Un’orazione, una preghiera, un graffio di bestemmia in una supplica rabbiosa e allo stesso tempo devota, che trasforma il sentimento di smarrimento, dolore e pietà in una fede incrollabile. È quasi una sfida a Dio di Rakover, che continua a credere ostinatamente nel suo Dio anche mentre l’umanità brucia insieme ai suoi figli e alla sua casa. Ma non bruciano la speranza e la carità, virtù cardinali per ogni ebreo.

Dunque, mi chiedo oggi, dinanzi al genocidio del popolo palestinese, se avrebbe perdonato una seconda volta il suo Dio e continuato a credere in lui. Sono sicuro che Yossel avrebbe provato vergogna, avrebbe chiesto perdono ai palestinesi al suo posto, avrebbe urlato contro il suo Dio e avrebbe lanciato bottiglie imbevute di benzina contro l’esercito feroce e disumano della sua Israele. O forse Yossel sarebbe salito a bordo della flotilla, non avrebbe offeso ed umiliato Greta Thunberg ma avrebbe avuto cura di quella ragazza che non è così diversa dalla sua bambina Rohele.

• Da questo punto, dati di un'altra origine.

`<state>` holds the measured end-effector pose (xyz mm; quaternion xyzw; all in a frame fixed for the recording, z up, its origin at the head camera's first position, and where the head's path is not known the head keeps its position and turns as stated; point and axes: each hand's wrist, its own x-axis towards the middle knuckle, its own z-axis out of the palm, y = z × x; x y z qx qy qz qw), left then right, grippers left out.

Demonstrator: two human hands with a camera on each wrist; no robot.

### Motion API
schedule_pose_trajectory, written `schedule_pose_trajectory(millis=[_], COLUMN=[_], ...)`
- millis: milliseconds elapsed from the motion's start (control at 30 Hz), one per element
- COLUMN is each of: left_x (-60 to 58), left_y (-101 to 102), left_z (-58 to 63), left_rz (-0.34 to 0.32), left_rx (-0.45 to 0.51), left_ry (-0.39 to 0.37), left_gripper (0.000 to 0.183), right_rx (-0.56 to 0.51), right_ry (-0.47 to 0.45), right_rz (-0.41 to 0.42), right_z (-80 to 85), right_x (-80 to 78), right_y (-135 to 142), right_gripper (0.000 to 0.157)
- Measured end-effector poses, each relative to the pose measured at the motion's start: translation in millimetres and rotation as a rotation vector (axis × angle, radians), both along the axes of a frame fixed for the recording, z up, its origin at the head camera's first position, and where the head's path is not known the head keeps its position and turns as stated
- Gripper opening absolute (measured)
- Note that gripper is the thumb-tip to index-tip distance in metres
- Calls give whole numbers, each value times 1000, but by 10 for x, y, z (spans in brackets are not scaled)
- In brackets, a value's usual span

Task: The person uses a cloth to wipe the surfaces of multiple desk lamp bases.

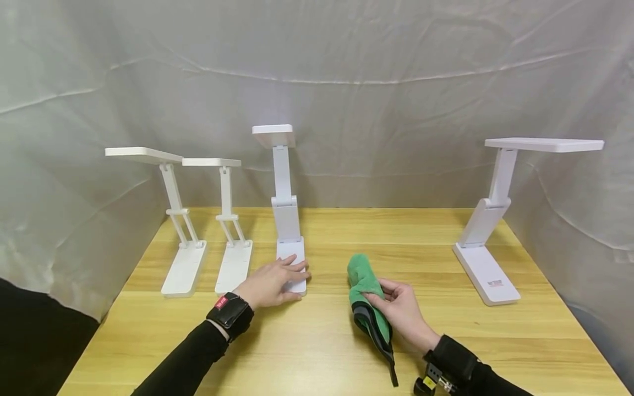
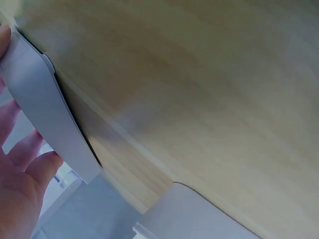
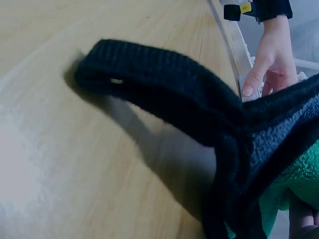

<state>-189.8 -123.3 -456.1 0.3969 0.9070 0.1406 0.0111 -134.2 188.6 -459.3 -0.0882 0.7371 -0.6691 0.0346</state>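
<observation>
Several white desk lamps stand on the wooden table. My left hand (image 1: 273,281) holds the base of the middle desk lamp (image 1: 288,223), its fingers across the top and their tips at the right edge, the thumb by the near end. The left wrist view shows fingers along that lamp's base (image 2: 47,109). To the right of this lamp, my right hand (image 1: 403,309) pinches a folded green cloth (image 1: 364,280) between thumb and fingers. The cloth has grey-and-black trim and a black loop (image 3: 149,74), which hangs toward the near side.
Two more white lamps, the far-left one (image 1: 184,267) and its neighbour (image 1: 235,265), stand left of my left hand. Another lamp (image 1: 485,272) stands at the right, its head extending rightward. A pale fabric sheet (image 1: 346,110) hangs behind the table (image 1: 327,341).
</observation>
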Motion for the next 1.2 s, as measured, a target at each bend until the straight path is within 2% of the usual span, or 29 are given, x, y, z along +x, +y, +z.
schedule_pose_trajectory(millis=[233,633,800,1033,1100,1200], left_x=[9,-3,-6,-42,-71,-102], left_y=[22,43,86,305,394,570], left_z=[6,-25,0,143,155,177], left_rz=[5,35,79,170,191,214], left_rx=[19,13,32,34,57,143], left_ry=[6,0,0,25,0,-89], left_gripper=[51,51,48,43,43,46], right_rx=[36,52,81,110,122,128], right_ry=[-8,40,51,49,55,58], right_rz=[-16,-11,-22,-73,-95,-111], right_z=[-29,-58,-63,-39,-36,-37], right_x=[9,8,13,41,38,29], right_y=[-6,40,111,261,292,335], right_gripper=[42,41,41,42,42,41])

Intanto mio figlio mi ha inviato un selfie con gli occhi arrossati (come nei ritratti di Chagall) dai fumogeni sparati in faccia durante la manifestazione pacifica di Bologna. Ammiro questi giovani che sono tornati a manifestare con il proprio corpo, con tutte le loro fibre, pacificamente, spinti da idee di fraternità col mondo e di umanità. Mentre scrivo ascolto “SOS”, una canzone che Piero Pelù ha registrato in poche ore, la sua voce potente per raccontare ancora una volta il dolore di Gaza. Un rock dalla lirica commovente che ha la stessa forza dei milioni di donne e uomini scesi in piazza: “Per quanto tempo ancora useremo le armi per salvare la pace? E alzeremo muraglie per nascondere menzogne matrigne con facce di legno?”.

Pelù ha messo la canzone in streaming gratuito sul suo sito ufficiale, una scelta di contestazione contro Spotify, nota azionista di armi (pare che l’amministratore delegato e cofondatore Daniel Ek abbia utilizzato 600 milioni del fondo d’investimento dell’azienda in droni e tecnologie belliche). Aveva ragione il poeta Izet Sarajlić: sono sempre “i poeti a fare il turno di notte per impedire l’arresto del cuore del mondo”. La mente va subito a una litografia di un’opera di Renato Guttuso che ho trovato qualche anno fa a un mercatino di Bari vecchia. Titolo dell’opera è “Esodo di arabi” (1967). La didascalia spiega: “durante la guerra di Israele le popolazioni arabe furono costrette all’esodo dalle zone occupate”. Guttuso, come in passato ha raccontato con la sua arte la Resistenza contro il nazifascismo, ha dunque anche dipinto la “Guerra dei sei giorni” dalla quale ha avuto origine l’occupazione prepotente della Striscia di Gaza, trasformata negli anni in vera apartheid. “Non Ti chiedo neanche di annientare i colpevoli – dice Yossel a Dio – è nella logica inesorabile degli avvenimenti che alla fine si annientino da soli, poiché con la nostra morte è stata uccisa la coscienza del mondo. Il mondo sarà divorato e affogato nel suo stesso sangue. Gli assassini si sono già condannati da sé, e a quella sentenza non potranno sottrarsi. Tu però pronuncia una sentenza severa su quanti condannano il massacro a parole, ma non muovono un dito per salvarlo”.

E se il papa è veramente il vicario di Cristo in terra, allora aspettiamo che Prevost (imperdonabile per aver incontrato con tutti gli onori Herzog, riportando alla mente il peggior Wojtyła che benedice Pinochet) utilizzi il suo esercito di “esorcisti contro il maligno”, come ha detto Leone XIV, “affinché mediante il sacramentale dell’esorcismo il Signore conceda la vittoria su Satana”. E se “Dio esiste e vive a Bruxelles” in questo momento Satana abita a Gerusalemme e si chiama Netanyahu. Ed in attesa di un cinematografico “Esorciccio” papale mi appello all’esecuzione del mandato di arresto della Corte Penale Internazionale al prossimo volo del criminale Netanyahu in transito sui nostri cieli sopra le nuvole del nostro Governo.